YOUR OBJECTIVE: Somewhere below, one line contains "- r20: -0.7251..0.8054" and a later line contains "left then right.". Output those two lines and everything between them exactly, and nothing else.

DATA PROVIDED:
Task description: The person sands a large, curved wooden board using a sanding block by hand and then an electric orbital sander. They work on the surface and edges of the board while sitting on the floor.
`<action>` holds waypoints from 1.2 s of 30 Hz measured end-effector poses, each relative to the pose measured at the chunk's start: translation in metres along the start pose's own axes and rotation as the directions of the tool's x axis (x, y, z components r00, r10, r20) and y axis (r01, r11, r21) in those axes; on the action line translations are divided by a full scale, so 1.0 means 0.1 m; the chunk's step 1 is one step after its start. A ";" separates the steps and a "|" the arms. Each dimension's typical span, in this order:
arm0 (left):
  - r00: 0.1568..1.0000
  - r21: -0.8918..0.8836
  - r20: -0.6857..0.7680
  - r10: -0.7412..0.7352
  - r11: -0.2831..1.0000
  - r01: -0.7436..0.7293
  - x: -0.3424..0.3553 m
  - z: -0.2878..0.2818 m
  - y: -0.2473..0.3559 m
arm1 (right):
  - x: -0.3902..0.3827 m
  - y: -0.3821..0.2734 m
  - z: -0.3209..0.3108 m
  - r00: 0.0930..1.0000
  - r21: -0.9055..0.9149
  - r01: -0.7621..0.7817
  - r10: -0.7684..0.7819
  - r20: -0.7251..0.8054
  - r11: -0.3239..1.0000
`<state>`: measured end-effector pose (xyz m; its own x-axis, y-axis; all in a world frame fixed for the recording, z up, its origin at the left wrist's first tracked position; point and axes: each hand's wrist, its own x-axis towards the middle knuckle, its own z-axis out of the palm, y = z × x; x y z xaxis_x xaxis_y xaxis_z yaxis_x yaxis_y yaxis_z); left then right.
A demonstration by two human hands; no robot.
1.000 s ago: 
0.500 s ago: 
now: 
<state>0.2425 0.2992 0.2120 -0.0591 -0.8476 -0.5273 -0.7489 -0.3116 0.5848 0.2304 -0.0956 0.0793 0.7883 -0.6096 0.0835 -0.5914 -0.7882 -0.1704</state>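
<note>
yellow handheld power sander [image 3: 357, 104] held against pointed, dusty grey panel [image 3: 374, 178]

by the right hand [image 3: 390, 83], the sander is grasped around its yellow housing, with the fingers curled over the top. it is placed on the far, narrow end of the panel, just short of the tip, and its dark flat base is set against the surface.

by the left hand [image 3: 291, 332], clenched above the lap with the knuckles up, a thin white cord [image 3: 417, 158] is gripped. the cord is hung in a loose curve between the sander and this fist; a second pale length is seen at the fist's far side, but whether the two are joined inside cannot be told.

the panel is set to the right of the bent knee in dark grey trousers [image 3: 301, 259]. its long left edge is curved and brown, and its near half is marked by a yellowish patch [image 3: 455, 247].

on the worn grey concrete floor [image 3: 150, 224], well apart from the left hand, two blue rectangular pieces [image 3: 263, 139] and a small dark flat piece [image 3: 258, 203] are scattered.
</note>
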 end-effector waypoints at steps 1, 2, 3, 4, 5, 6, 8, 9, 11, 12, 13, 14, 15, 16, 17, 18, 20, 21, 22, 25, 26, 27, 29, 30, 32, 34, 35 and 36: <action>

YOUR RESPONSE:
  - r20: -0.7251..0.8054
  - r11: -0.3239..1.0000
`<state>`: measured end-effector pose (xyz m; its own x-axis, y-axis; all in a world frame fixed for the recording, z up, its origin at the left wrist's first tracked position; point and axes: each hand's wrist, its own x-axis towards the middle knuckle, its own z-axis out of the palm, y = z × x; x y z xaxis_x xaxis_y xaxis_z yaxis_x yaxis_y yaxis_z); left then right.

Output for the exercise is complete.